Baterai smartphone merupakan suatu komponan atau alat tambahan yang memang tidak bisa dipisahkan dari smartphone itu sendiri. Baterai merupakan alat yang mendukung kerjanya smartphone. Oleh karena itu, penting memperlakukannya dengan baik serta memperhatikan aspek keamanan dalam penggunaannya.

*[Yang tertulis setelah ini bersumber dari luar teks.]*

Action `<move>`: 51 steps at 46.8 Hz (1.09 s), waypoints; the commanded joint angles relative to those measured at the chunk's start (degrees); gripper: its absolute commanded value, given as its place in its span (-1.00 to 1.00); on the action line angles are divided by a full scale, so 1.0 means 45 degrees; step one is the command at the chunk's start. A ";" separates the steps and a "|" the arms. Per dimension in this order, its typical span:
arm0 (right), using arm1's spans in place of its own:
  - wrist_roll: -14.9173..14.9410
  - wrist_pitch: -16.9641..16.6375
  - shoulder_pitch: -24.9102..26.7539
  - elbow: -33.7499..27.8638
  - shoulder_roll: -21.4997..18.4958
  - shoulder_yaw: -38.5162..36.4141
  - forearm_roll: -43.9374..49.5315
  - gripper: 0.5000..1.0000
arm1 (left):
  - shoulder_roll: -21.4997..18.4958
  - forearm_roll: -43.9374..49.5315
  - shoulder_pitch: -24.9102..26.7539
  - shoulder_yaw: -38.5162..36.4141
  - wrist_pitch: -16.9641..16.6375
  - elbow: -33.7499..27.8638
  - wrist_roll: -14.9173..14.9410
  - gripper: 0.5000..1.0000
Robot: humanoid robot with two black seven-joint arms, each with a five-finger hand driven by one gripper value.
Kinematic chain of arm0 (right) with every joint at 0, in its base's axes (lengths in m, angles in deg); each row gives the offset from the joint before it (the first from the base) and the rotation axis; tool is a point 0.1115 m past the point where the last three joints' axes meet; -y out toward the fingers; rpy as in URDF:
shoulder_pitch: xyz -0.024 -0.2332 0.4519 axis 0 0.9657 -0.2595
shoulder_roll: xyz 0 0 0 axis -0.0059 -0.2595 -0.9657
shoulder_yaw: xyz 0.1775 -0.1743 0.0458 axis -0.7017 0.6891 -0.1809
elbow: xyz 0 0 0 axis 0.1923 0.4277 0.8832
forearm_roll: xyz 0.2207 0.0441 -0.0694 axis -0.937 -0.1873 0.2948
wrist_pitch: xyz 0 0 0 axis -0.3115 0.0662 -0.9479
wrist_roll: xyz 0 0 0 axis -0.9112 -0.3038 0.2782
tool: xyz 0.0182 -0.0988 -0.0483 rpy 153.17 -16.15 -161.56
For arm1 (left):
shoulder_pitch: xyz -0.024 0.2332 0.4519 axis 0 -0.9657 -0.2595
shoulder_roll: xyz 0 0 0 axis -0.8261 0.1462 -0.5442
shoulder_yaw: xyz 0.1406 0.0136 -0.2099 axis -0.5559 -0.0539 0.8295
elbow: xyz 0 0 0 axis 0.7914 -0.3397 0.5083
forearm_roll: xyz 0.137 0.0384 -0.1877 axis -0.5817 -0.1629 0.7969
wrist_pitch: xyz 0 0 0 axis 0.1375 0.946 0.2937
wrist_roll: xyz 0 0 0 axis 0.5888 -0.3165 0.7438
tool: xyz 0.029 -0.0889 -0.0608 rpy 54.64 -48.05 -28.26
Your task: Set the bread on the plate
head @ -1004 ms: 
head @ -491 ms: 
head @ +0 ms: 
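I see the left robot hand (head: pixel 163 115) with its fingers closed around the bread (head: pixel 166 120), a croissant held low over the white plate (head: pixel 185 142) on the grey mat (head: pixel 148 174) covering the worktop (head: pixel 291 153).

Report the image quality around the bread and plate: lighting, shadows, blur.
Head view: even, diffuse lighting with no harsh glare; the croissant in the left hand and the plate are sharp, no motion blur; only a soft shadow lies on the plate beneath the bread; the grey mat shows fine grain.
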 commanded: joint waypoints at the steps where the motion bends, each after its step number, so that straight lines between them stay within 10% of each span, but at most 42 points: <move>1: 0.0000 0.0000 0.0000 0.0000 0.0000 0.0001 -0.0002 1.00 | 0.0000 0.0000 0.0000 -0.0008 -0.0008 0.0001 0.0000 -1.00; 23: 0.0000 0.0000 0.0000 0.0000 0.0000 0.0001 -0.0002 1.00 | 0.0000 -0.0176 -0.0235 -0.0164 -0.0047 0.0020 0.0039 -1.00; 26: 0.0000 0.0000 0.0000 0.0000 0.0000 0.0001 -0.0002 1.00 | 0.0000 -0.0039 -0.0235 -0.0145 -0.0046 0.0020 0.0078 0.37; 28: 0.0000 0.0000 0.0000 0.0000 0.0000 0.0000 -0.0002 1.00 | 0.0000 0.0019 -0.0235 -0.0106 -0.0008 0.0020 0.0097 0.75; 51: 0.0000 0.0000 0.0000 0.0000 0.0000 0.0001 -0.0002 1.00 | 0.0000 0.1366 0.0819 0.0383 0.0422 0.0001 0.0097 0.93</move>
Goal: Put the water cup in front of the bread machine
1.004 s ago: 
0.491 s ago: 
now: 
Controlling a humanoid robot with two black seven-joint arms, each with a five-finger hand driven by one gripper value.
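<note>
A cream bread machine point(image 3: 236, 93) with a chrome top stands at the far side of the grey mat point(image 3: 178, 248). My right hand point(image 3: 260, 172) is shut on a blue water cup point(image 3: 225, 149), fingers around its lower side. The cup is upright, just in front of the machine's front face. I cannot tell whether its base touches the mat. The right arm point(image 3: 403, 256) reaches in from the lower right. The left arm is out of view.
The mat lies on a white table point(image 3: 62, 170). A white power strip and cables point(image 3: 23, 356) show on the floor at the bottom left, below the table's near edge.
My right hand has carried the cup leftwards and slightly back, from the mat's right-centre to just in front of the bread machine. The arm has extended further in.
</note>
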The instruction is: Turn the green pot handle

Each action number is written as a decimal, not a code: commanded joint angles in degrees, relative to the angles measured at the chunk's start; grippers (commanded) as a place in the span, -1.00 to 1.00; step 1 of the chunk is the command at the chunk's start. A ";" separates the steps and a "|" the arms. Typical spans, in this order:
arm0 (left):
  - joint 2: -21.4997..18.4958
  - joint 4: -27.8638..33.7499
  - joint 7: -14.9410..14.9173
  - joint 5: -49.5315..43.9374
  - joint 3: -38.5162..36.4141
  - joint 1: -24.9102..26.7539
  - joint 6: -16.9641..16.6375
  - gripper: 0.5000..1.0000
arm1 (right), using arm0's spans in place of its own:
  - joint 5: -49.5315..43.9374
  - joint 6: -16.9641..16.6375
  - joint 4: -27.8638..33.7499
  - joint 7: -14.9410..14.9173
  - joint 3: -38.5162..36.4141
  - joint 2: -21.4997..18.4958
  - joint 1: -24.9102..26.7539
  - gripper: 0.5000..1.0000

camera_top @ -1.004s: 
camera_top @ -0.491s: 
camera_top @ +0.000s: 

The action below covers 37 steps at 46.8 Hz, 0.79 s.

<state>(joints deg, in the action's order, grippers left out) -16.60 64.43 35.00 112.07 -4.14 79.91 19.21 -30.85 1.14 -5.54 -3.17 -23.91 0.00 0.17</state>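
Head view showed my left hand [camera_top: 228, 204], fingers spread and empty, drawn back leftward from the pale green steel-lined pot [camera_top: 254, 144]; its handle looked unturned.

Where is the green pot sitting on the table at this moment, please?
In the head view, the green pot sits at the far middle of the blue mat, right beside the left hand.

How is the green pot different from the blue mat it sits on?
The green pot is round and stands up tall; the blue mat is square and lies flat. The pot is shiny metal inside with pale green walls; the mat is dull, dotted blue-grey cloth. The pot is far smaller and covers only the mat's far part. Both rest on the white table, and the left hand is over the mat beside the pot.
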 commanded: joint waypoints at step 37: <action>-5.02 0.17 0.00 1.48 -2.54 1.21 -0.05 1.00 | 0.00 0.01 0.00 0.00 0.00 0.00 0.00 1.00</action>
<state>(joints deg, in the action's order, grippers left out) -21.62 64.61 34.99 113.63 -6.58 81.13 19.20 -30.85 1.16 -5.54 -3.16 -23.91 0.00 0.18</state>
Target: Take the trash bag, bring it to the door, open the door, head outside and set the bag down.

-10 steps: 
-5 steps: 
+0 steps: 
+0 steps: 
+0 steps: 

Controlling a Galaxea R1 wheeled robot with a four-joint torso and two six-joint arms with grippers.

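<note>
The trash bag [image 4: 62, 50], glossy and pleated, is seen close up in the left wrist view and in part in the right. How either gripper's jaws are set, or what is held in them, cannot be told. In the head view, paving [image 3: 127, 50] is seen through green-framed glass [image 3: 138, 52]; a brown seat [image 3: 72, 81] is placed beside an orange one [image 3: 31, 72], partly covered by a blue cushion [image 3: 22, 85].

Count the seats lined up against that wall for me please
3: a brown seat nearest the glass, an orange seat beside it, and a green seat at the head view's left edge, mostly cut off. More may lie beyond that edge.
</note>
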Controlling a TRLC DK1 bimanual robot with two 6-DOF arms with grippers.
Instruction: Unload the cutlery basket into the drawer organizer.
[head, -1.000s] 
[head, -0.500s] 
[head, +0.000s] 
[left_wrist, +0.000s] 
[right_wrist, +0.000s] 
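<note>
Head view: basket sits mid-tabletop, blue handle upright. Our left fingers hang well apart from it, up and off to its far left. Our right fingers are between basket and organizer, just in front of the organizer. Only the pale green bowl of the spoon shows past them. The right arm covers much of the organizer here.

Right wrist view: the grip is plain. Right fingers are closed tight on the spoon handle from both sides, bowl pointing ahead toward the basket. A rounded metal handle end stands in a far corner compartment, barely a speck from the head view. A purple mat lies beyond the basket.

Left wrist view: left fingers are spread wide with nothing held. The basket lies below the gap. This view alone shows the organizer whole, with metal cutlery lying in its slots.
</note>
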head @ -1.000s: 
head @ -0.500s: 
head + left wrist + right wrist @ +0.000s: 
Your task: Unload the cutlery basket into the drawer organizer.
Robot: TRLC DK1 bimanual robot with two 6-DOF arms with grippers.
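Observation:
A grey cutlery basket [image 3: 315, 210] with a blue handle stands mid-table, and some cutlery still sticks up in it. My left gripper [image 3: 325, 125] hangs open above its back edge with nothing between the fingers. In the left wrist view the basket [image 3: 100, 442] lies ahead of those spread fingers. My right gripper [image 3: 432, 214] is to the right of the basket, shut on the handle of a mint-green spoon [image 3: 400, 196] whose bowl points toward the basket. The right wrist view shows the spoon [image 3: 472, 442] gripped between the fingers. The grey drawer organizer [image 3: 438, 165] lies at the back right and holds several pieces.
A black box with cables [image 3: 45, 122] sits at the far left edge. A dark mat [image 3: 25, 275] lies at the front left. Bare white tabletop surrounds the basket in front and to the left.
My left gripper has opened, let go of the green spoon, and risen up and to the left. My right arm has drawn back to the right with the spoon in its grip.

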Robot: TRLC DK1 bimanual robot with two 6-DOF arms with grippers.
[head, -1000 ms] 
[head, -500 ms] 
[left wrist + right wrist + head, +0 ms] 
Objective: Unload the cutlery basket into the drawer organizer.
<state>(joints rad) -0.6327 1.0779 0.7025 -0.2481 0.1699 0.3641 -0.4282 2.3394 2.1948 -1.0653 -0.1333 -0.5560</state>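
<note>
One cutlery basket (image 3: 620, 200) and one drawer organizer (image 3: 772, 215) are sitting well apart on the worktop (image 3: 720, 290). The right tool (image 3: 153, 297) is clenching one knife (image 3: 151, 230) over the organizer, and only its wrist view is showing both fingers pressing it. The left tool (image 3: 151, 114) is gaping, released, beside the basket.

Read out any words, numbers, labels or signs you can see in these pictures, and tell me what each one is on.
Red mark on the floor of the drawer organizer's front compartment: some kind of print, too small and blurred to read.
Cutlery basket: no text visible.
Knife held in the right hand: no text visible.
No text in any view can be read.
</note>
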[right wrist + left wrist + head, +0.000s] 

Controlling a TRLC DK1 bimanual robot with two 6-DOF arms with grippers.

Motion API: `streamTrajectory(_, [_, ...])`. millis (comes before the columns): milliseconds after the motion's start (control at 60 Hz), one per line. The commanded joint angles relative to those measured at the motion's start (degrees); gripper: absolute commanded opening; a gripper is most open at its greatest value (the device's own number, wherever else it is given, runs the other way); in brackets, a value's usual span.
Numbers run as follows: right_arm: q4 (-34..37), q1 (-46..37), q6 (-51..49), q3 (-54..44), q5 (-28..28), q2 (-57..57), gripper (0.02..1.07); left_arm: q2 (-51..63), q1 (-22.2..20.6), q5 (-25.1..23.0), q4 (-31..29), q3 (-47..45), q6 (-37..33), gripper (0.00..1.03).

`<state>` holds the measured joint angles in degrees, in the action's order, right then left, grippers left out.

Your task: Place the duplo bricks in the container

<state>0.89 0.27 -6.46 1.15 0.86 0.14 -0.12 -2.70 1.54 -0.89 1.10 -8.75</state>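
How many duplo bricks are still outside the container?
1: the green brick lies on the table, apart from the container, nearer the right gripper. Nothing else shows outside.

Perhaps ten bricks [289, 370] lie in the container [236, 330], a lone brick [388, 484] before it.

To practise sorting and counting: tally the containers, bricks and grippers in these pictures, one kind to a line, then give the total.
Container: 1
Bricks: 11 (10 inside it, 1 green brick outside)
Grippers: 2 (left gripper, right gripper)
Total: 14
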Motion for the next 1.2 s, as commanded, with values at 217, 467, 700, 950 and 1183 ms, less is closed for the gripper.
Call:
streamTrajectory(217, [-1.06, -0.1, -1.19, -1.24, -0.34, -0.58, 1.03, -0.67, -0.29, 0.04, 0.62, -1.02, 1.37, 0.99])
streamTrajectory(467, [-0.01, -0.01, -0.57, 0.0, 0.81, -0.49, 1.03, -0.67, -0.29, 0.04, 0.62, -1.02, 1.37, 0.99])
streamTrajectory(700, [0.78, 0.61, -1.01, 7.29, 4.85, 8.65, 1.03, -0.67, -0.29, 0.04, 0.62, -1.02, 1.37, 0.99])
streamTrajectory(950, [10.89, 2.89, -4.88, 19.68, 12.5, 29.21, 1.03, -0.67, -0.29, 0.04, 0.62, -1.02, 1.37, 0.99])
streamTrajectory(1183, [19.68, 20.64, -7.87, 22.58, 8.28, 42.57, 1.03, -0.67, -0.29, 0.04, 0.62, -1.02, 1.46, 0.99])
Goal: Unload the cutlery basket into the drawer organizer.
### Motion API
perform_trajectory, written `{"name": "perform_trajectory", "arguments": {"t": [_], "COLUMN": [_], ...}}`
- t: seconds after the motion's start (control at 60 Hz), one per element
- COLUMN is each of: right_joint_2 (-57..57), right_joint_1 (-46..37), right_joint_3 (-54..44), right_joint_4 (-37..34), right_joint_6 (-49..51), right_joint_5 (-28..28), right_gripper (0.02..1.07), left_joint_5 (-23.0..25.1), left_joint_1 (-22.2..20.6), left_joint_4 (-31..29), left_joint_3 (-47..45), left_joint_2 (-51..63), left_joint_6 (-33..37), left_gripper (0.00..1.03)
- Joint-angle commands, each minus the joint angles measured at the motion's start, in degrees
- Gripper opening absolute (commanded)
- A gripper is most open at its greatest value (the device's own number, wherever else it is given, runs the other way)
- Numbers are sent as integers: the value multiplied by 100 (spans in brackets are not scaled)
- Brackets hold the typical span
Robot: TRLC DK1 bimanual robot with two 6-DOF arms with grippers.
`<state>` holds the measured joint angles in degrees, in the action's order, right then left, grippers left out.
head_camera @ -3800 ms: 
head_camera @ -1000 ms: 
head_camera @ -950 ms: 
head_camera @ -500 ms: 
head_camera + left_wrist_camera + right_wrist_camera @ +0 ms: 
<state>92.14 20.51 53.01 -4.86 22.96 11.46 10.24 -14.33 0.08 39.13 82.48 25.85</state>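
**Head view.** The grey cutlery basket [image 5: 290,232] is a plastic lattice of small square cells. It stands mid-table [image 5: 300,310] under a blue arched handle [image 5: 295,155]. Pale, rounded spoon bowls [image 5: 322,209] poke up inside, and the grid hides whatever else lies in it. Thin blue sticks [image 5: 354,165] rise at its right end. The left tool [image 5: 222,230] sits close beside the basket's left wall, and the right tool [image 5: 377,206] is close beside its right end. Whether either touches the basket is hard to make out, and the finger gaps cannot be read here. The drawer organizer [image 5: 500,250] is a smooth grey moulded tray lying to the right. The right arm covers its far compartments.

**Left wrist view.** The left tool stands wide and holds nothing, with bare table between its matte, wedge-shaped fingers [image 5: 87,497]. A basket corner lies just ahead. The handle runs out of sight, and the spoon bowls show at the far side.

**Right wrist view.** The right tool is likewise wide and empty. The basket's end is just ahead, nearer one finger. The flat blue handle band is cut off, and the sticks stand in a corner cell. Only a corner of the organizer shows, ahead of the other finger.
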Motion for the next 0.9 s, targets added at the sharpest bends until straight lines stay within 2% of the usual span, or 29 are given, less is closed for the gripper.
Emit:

Sebagian orang tentunya banyak yang menggunakan smartphone tanpoa memerhatikan kualitas kemananan baterainya, apalagi ketika di carger, selalu melalukan kesalahan yang memang tidak disarankan oleh semua pakar dan ahli IT. Oleh sebab itu, demi keamanan dan keawetan baterai serta smartphone anda, berikut hal yang harus dihindari ketika mengisi baterai smartphone termasuk kesalahan yang seringkali dilakukan pengguna saat mengisi smartphone.

  1. Hindari Menunggu Baterai Sampai 0 Persen

Faktanya tidak sedikit para pengguna smartphone lebih memilih menunggu baterai smartphone-nya sampai habis kemudian barulah mengisi daya. Padahal, pengguna perlu tahu bahwa smartphone mereka menggunakan baterai Li-ion yang tak perlu menunggu hingga kosong untuk bisa diisi penuh kembali. Baterai Li-ion tentunya dirancang khusus untuk bekerja baik pada kapasitas 30-80 persen.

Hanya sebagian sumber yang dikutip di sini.